→ EXERCISE GOAL
Repeat the data exactly, with every line included.

=======

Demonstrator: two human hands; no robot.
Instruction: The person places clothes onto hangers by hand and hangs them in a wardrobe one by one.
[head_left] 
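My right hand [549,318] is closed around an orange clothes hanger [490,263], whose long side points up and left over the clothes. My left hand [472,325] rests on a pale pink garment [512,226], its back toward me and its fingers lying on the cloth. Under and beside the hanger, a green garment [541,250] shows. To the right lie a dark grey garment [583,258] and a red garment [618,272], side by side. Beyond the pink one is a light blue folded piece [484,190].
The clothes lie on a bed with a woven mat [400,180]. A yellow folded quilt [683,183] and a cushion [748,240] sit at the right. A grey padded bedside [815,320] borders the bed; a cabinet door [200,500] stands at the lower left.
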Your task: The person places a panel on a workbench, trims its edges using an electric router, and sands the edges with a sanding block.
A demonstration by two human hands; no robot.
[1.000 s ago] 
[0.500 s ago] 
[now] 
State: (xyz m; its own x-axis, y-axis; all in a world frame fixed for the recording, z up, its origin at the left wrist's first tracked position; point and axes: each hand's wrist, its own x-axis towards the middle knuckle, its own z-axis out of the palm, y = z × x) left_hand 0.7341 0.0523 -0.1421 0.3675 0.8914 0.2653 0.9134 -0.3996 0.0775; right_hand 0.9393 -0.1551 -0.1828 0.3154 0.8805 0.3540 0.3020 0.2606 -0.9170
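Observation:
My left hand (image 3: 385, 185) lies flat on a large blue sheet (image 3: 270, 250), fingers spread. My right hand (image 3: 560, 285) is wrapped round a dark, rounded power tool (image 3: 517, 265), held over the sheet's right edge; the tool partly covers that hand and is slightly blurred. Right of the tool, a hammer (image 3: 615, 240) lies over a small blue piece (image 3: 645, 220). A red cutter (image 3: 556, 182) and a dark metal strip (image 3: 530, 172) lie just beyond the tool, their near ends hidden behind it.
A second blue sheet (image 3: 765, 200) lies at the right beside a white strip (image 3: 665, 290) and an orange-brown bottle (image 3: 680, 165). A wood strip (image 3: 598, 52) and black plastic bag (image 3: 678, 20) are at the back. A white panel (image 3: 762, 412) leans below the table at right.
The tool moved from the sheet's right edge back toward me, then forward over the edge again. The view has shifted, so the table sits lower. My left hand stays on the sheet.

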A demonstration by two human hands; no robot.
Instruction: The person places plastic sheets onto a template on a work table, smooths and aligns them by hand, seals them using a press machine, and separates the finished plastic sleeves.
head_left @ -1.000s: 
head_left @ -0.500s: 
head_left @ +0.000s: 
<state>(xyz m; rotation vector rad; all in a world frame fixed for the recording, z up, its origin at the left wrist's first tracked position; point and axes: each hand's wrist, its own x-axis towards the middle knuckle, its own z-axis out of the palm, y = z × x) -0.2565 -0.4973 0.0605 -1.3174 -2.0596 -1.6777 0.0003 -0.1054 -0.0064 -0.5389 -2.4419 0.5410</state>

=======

→ ANSWER SECTION
Demonstrator: two human hands; no robot.
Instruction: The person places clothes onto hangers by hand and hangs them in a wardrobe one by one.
[head_left] 
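My right hand [549,318] is closed around an orange clothes hanger [490,263], whose long side points up and left over the clothes. My left hand [472,325] rests on a pale pink garment [512,226], its back toward me and its fingers lying on the cloth. Under and beside the hanger, a green garment [541,250] shows. To the right lie a dark grey garment [583,258] and a red garment [618,272], side by side. Beyond the pink one is a light blue folded piece [484,190].
The clothes lie on a bed with a woven mat [400,180]. A yellow folded quilt [683,183] and a cushion [748,240] sit at the right. A grey padded bedside [815,320] borders the bed; a cabinet door [200,500] stands at the lower left.
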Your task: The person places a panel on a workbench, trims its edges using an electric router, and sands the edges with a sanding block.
A demonstration by two human hands; no robot.
[1.000 s ago] 
[0.500 s ago] 
[now] 
State: (xyz m; its own x-axis, y-axis; all in a world frame fixed for the recording, z up, its origin at the left wrist's first tracked position; point and axes: each hand's wrist, its own x-axis towards the middle knuckle, its own z-axis out of the palm, y = z × x) left_hand 0.7341 0.0523 -0.1421 0.3675 0.8914 0.2653 0.9134 -0.3996 0.0775; right_hand 0.9393 -0.1551 -0.1828 0.3154 0.8805 0.3540 0.3020 0.2606 -0.9170
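Observation:
My left hand (image 3: 385, 185) lies flat on a large blue sheet (image 3: 270, 250), fingers spread. My right hand (image 3: 560, 285) is wrapped round a dark, rounded power tool (image 3: 517, 265), held over the sheet's right edge; the tool partly covers that hand and is slightly blurred. Right of the tool, a hammer (image 3: 615, 240) lies over a small blue piece (image 3: 645, 220). A red cutter (image 3: 556, 182) and a dark metal strip (image 3: 530, 172) lie just beyond the tool, their near ends hidden behind it.
A second blue sheet (image 3: 765, 200) lies at the right beside a white strip (image 3: 665, 290) and an orange-brown bottle (image 3: 680, 165). A wood strip (image 3: 598, 52) and black plastic bag (image 3: 678, 20) are at the back. A white panel (image 3: 762, 412) leans below the table at right.
The tool moved from the sheet's right edge back toward me, then forward over the edge again. The view has shifted, so the table sits lower. My left hand stays on the sheet.
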
A demonstration by two human hands; no robot.
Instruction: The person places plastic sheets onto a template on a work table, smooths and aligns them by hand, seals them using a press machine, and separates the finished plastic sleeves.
head_left @ -1.000s: 
head_left @ -0.500s: 
head_left @ +0.000s: 
<state>(xyz m; rotation vector rad; all in a world frame fixed for the recording, z up, its origin at the left wrist's first tracked position; point and axes: each hand's wrist, its own x-axis towards the middle knuckle, its own z-axis out of the palm, y = z × x) -0.2565 -0.4973 0.0605 -1.3174 -2.0596 -1.6777 0.0003 -0.1054 -0.0064 -0.5389 -2.4419 0.5410</state>

Nothing else remains for this exercise.